Entropy Skybox Tutorial
From LagoonWiki
This tutorial tells how to change the Galaga/Entropy/Ogre3D skybox. It assumes you have already made your artwork.
Installing your Skybox Art into the Game Engine
The procedure is as follows:
- Start from the entropy/ directory where the engine is installed.
- Create a directory to hold new skyboxes:
mkdir galaga/data/skyboxes/
- Create a directory to hold your specific skybox:
mkdir galaga/data/skyboxes/<skyboxname>
where <skyboxname> is the name of your choice. It is case sensitive. (On UNIX systems people tend to use all-lowercase unless there is a good reason not to.) It cannot have any spaces; use underscores or dashes if you want to separate it into words.

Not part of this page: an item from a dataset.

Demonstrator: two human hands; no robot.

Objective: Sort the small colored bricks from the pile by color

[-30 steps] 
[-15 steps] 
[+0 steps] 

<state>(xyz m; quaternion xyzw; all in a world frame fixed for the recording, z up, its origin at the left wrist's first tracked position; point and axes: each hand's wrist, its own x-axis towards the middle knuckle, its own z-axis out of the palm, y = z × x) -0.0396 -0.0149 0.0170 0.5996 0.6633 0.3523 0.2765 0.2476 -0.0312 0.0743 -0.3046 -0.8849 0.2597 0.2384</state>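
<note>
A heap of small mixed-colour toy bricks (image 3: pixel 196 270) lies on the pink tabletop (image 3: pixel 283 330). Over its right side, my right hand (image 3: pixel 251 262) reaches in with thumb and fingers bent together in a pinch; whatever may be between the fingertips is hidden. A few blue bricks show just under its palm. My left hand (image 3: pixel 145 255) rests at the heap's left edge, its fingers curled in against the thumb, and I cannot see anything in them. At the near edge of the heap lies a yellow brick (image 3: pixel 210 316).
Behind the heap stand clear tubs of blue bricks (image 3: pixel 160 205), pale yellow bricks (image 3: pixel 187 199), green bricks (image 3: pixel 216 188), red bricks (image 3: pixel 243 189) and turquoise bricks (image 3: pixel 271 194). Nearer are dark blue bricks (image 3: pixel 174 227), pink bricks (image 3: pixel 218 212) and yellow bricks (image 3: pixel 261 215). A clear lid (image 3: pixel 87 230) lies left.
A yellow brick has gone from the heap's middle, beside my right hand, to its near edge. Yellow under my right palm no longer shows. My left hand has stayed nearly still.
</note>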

- Copy your artwork into the directory.
- You need six JPEG files of the form skyboxname_<suffix>.jpg, where the suffixes are up, dn, lf, rt, fr, bk.
- User convert to convert your GIMP source files into JPEG images.
- The engine will stretch your artwork to the size it needs, so small images will look ugly due to the stretch. Try 512x512 or larger for starts.
- If your artwork has layers in the source file, you will need to merge them or else convert will create a numbered JPEG for each layer. (This should be easy to do by passing The GIMP a script from the command line. See notes on GIMP scripts below.)
- In the entropy/ directory, modify resources.cfg to load your skybox data when the engine starts.
- Comment out the line that adds the "bluesky" skybox, and replace it with a similar line that will find yours instead. Be sure to use the correct path, which is not the same as the one you just commented out. (The path is relative to the entropy/ directory where you start the engine.)
- In the data/common/ogre/ directory, modify common.material to describe your skybox.
- Just clone the "BlueSky" section, and change the name of the cloned section and the name of the JPEG file mentioned in the body of the section.
- The new name of the JPEG will be your skybox name without the suffixes — the engine will find your files by adding the suffixes when it tries to load them.
- In core/ogre/, modify ogreApplication.cc to tell the Scene Manager to load your skybox instead of "BlueSky".
- Comment out the line that loads "BlueSky", and add a line that loads yours instead.
- While still in that directory, type make to recompile this part of the engine.
- Back in the top-level entropy/ directory, test the program to make sure your skybox is visible.
Making it Easily Repeatable
Once you have it working, you should do:
- Put copies of the three files you modified somewhere in your own directory tree, so you will have them if you need to build Entropy on a different machine.
- Write a shell script that will create the directories and copy all the files over, so that you will not have to do it by hand every time you change something.
GIMP Scripts
You can invoke The GIMP in batch mode with -b followed by a Scheme-like script. You probably want to use -i as well, to keep it from poping up the GUI. Here's a trivial example to illustrate the basic command-line syntax:
gimp -ib "(gimp-quit 0)"
Since that is a command you could issue from the prompt, you can also use it within a shell script, e.g. to flatten a layered image while copying files from your own directory into the game engine's directory.
You can browse a list of procedures supported by the scripting language by starting The GIMP normally, then on the main panel (where you choose between brush, pencil, bucket, etc.) pick the menu option Xtns –> Procedure Browser. The browser will pop up and you can scroll through all the supported procedures. The following will be useful for converting a multi-layer XCF image to a flat JPEG:
gimp-xcf-load gimp-image-flatten file-jpeg-save
When you highlight one in the procedure browser, the right-hand side of the window will show a list of the expected arguments. Unfortunately it does not include any examples of use, but you may be able to find examples on the web using your favorite search engine.